31 Jul 2019
Reality check for struggling businesses
This week, the Insolvency Service released the personal and corporate insolvency statistics for the first 6 months of 2019. Those statistics can be viewed here
The main messages were:
Total company insolvencies increased in Q2 2019 and we saw the highest level of bankruptcies since Q4 2014
Personal insolvency totalswere slightly down (IVAs & Debt Relief Orders) quarter on quarter, but as with corporate failures, there has been a virtually identical increase on the same 6-month period last year of approaching 8.7%.
Do we need to be worried about this? Well, R3’s latest personal debt snap-shot survey carried out in March found that four in 10 adults across Britain were at least fairly worried about their current level of debt, and that the same proportion said they sometimes or often struggle to make it to pay-day.
These individuals are, of course, business customers and falling confidence could ultimately impact on head-line sales figures. Economic growth is not great, the re-stocking seen earlier this year, in anticipation of a hard Brexit has abated and the experts seem to be predicting a flat economic period. Sales figures for the period, based on VAT returns, show that slightly more businesses have increased sales than have reduced (sales are not profits of course!).

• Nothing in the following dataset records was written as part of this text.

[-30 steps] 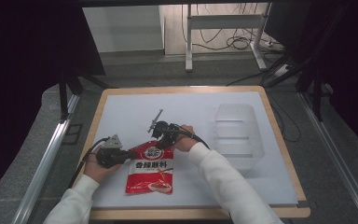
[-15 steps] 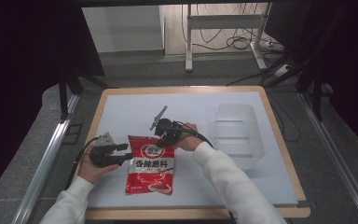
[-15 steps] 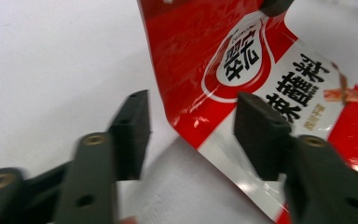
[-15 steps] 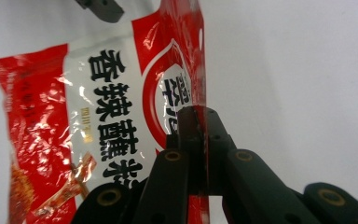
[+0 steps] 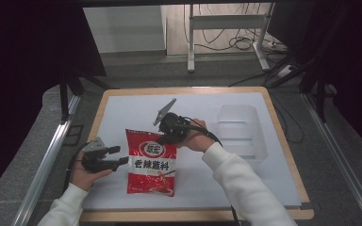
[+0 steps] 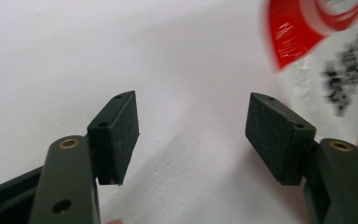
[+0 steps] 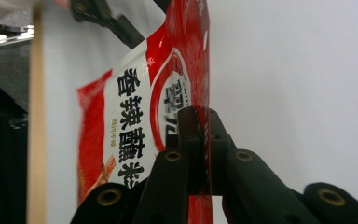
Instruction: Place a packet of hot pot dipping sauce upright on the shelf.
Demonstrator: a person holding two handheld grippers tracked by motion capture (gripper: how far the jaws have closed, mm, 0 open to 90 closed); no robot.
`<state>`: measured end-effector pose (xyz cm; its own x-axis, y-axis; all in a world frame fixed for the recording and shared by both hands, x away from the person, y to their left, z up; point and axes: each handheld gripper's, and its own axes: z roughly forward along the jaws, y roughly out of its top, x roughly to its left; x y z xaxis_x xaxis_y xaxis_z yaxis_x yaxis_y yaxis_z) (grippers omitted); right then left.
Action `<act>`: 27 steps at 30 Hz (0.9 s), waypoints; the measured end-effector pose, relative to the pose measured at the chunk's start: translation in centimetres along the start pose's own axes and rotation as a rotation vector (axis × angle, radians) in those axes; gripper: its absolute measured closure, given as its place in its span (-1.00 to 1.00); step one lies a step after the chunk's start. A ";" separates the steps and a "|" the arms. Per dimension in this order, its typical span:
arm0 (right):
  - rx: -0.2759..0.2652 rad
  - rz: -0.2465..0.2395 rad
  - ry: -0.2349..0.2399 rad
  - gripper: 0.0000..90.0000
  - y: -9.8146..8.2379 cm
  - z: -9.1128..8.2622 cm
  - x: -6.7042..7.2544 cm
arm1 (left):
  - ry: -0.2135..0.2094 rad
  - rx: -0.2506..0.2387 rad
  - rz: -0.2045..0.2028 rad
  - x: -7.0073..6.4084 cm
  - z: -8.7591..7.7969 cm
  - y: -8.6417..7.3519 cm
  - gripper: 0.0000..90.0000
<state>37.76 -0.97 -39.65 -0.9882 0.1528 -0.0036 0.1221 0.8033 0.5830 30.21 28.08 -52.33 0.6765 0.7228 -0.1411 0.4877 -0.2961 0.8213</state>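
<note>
A red and white snack bag (image 5: pixel 152 162) with black characters lies on the white table top (image 5: pixel 122 113), left of centre. My right gripper (image 5: pixel 166 137) is shut on the bag's top right edge; in the right gripper view the bag (image 7: pixel 135 126) is pinched between the two jaws of the right gripper (image 7: pixel 199 122). My left gripper (image 5: pixel 119 156) is held just left of the bag, open and holding nothing. The left gripper view has my left gripper (image 6: pixel 192 128) with its pads wide apart over bare white surface, and the bag (image 6: pixel 331 65) blurred at the upper right.
A clear plastic container (image 5: pixel 239 129) stands on the table to the right of my right hand. The table has a wooden rim (image 5: pixel 283 141). A metal rail (image 5: pixel 47 155) runs along the left side, and a metal stand with cables (image 5: pixel 226 37) is beyond the far edge.
My left gripper has let go of the bag's left edge and drawn back to the left, now open. The right gripper stays shut on the bag's top.
</note>
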 end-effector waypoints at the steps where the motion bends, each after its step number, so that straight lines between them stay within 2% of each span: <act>1: 0.000 0.000 0.000 0.97 0.0 0.0 0.0 | 0.000 0.000 0.000 0.0 0.0 0.0 -0.24; 3: -0.018 -0.026 -0.028 0.97 0.6 -1.4 0.7 | -0.004 -0.004 0.000 0.0 -0.2 0.0 -0.23; 4: -0.018 -0.026 -0.028 0.97 0.6 -1.4 0.7 | -0.002 -0.005 0.002 0.0 -0.3 -0.1 -0.23; 6: -0.034 -0.025 -0.043 0.97 0.9 -2.4 1.0 | -0.005 -0.006 0.000 0.0 -0.3 -0.2 -0.23; 9: -0.049 -0.028 -0.031 0.97 1.0 -2.9 1.2 | -0.016 -0.002 -0.001 -0.1 -0.2 -0.3 -0.23; 18: -0.062 -0.069 -0.069 0.97 1.8 -4.9 1.8 | -0.016 0.034 0.022 -0.4 0.6 -0.5 -0.25; 27: -0.088 -0.051 -0.117 0.97 1.9 -7.4 1.1 | -0.008 0.046 0.041 -0.7 0.8 -0.5 -0.25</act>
<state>36.22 -3.56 -32.57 -0.9748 0.1834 -0.1271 0.0582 0.7587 0.6488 29.93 27.20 -53.09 0.7005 0.7047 -0.1127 0.4846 -0.3538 0.8000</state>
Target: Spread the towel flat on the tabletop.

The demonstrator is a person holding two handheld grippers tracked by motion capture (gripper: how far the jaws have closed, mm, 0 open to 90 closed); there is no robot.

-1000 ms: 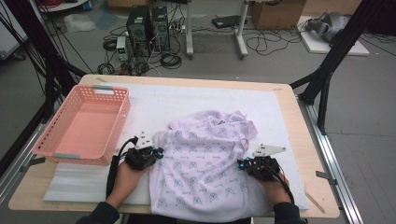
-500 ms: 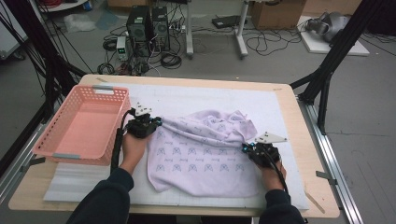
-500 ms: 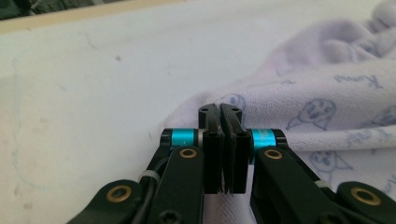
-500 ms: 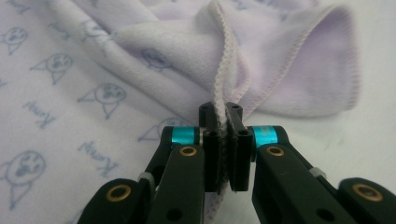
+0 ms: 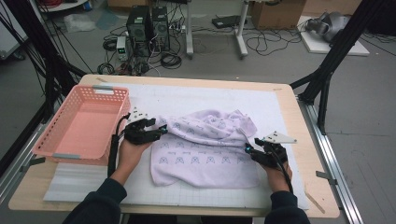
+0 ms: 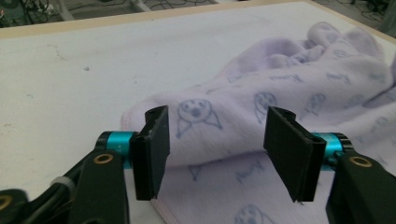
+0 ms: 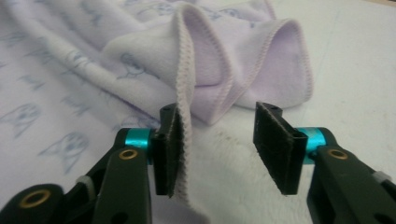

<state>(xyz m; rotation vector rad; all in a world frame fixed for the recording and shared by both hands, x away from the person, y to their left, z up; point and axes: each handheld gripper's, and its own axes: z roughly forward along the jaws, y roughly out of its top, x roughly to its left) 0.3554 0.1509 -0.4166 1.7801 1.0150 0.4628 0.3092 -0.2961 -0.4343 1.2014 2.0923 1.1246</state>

The data alone seems innocuous and inconclusive, but we have anecdotal evidence that debt enforcement action by HMRC and other financial institutions is increasing. We are also hearing that banks are encouraging pressed customers to seek crowd-funding type lending where facilities won’t be renewed/increased which is generally given only with personal guarantees. The protection afforded by limited liability is thus being eroded.
It feels like a dangerous time for business and even more important that those companies at risk of liquidation take early advice.